HIMNOS

Bailarina con gran tocado ceremonial

En su maravilloso libro, EL PUEBLO DEL SOL, Alfonso Caso nos dice que "nos quedan varios himnos sagrados que se cantaban en homenaje a los dioses, recordando sus hazañas gloriosas y solicitando su favor. Así se nos han conservado cantos a Huitzilopochtli, a Tláloc, a la madre de los dioses, al dios del fuego, a Xochipilli, a Xochiquetzal, a Xipe Tótec, al dios de los mercaderes, etc. He aquí un fragmento del canto a Xipe Tótec, el dios de la primavera: "

Tú, bebedor nocturno,
¿Por qué te haces de rogar?
Ponte tu disfraz,
ponte tu ropaje de oro.

Oh, mi Dios, tu agua de piedras preciosas
ha descendido;
se ha transformado en quetzal
el alto ciprés;
la serpiente de fuego
se ha transformado en serpiente de quetzal.

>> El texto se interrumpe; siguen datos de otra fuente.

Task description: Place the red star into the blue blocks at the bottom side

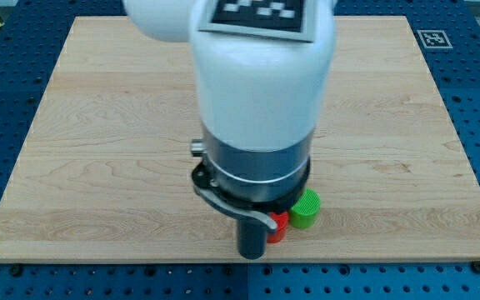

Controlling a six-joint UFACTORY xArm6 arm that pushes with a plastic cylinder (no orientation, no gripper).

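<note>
The arm's white and dark body fills the middle of the view and hides much of the wooden board (98,125). A small part of a red block (278,227) shows at the view's bottom, just right of the dark rod; its shape cannot be made out. A green block (306,209), roundish, sits right of and touching the red one. My tip (252,255) is near the board's bottom edge, immediately left of the red block. No blue blocks are visible; they may be hidden behind the arm.
A fiducial marker (432,38) sits on the blue perforated table beyond the board's top right corner. The board's bottom edge (140,260) runs just below my tip.
</note>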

Me ha dejado libre la serpiente de fuego.
Quizá desaparezca,
quizá desaparezca y me destruya yo,
la tierna planta de maíz.
Semejante a una piedra preciosa
verde es mi corazón;
pero todavía veré el oro
y me regocijaré si ha madurado,
si ha nacido el caudillo de la guerra.

Oh Dios, mío haz que por lo menos
fructifiquen en abundancia
algunas plantas de maíz;
tu devoto dirige las miradas hacia tu montaña.
hacia ti;
me regocijaré si algo madura primero
si puedo decir
que ha nacido el caudillo de la guerra.

Pito Alcarraza. Cultura Quimbaya. Da tres sonidos simultáneos 1.3.4. Colección Mejía Marulanda, Pereira. Foto: Luis A. Escobar.

Es impresionante la unidad de las artes y las expresiones menores para nuestro concepto actual pero no para aquellas culturas que, por ejemplo, tenían en tanta estimación al arreglo floral, el arreglo de plumas, inclusive el atavío. Todo estaba presente en sus ceremonias, en sus prodigiosos cantos acompañados de tambores, flautas, danzas, flores, colores en los vestidos: Ninguna muestra mejor que la que se reproduce del códice Florentino XXIII-19 en el cual podemos anotar de una vez los adornos en las maracas, el tamaño de los masos de hule para tocar el teponaztli portátil, la mesa soporte, el huéhuetl pequeño, las capas que dejaban ver el cuerpo de los danzarines, la moda en el peinado, el canto, la elegancia de los plumajes. Por consiguiente el teponaztli y el huéhuetl fueron los acompañantes definitivos en las ceremonias religiosas, en el canto y en la danza. En otras ocasiones utilizaban además otros instrumentos de percusión de posible carácter religioso, especialmente el Ayotl, el carapacho de la tortuga que se golpeaba seguramente con algún hueso seco. Por todos los detalles observados por los cronistas y por las reproducciones de las ilustraciones de indios y especialmente por las relaciones de su propia poesía, tenemos que darnos cuenta del prodigioso desarrollo de las artes, liturgia, canto, poesía, danza, atavíos, teatros, puesto que la arquitectura y escultura permanecen palpables y desafiantes ante los siglos que no podían menguar el esplendor de sus grandes culturas.